Now, let’s talk about the key features of the Huawei UB-Mesh

  • Unified Protocol: UB-Mesh aims to replace the current collection of interconnects with a single protocol. It allows any port (CPU, GPU, memory, SSD, NIC, switch) to connect with any other directly, eliminating the need for intermediary translation and reducing latency—targeting sub-microsecond (as low as 150 nanoseconds) intra-cluster communication.

  • Scalability: UB-Mesh is designed to support “SuperNodes,” Huawei’s term for ultra-large AI data center clusters operating as a single logical entity. Demonstrated in an 8,192-node deployment, it claims to flatten networking costs, avoid linearly scaling expenses, and integrate up to a million processors into a unified addressable system.

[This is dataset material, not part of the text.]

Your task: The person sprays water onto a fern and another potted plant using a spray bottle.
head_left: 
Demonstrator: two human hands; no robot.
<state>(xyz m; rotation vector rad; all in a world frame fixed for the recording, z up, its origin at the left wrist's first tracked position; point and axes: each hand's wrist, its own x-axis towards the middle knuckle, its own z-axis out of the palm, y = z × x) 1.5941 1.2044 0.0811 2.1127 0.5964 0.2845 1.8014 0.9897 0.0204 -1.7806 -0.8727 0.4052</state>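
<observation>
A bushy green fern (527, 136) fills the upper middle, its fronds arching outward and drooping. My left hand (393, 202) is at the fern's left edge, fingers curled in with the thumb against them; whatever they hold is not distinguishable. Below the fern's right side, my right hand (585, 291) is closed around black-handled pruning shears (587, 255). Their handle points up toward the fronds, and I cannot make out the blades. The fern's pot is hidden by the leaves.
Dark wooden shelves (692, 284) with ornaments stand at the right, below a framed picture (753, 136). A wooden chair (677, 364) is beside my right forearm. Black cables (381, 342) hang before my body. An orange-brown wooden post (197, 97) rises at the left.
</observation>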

  • Optimized Topology: At the rack and pod level, UB-Mesh employs a n-dimensional full-mesh design to minimize reliance on expensive switches and optical modules, reducing infrastructural costs by up to 98% compared to traditional Clos-based fabrics for similar workloads. The protocol allows for modular expansion, flexible bandwidth allocation, and robust fault tolerance (such as maintaining communications despite component failures).

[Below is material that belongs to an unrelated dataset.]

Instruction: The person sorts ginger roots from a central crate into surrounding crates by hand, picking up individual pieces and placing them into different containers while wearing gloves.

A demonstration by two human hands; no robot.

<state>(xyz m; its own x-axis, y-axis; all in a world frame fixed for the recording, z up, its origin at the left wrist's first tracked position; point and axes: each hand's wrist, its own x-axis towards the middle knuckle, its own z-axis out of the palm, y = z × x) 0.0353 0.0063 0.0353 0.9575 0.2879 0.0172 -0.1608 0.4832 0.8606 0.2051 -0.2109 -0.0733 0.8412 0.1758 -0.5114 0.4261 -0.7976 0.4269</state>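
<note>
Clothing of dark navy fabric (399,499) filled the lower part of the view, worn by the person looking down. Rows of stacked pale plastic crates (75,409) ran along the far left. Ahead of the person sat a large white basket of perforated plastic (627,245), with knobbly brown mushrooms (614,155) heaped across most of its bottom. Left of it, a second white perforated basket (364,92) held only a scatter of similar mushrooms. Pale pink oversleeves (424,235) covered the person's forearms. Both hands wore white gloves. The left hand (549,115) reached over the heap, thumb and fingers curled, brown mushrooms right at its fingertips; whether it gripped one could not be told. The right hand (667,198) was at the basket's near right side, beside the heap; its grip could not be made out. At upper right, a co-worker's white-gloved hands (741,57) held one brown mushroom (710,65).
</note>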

  • Performance: Huawei claims support for bandwidths above 1 terabyte per second per device, with synchronous load/store data semantics replacing traditional packet-based approaches. This is well beyond current PCIe 5.0 or even next-generation 8.0 standards, and is comparable to or surpasses plans for Ultra Ethernet and UALink, which have been developed as open industry consortium efforts.

  • Open Source Initiative: UB-Mesh will be published under a free license, with full technical details available at an upcoming Huawei conference. This is intended to encourage widespread collaboration and possibly establish UB-Mesh as an industry standard, subject to partner and customer adoption.

Questions remain about how UB-Mesh will coexist with legacy standards, integrate with existing hardware, and be governed over the long term in an open, multi-vendor environment. Being an open source project does not by itself address worries about proprietary control or long-term stewardship. While early demonstrations such as the 8,192-node “SuperNode” deployment are impressive, broader adoption will depend on independent validation, ecosystem support, and demonstration of cost and performance benefits at hyperscale operations.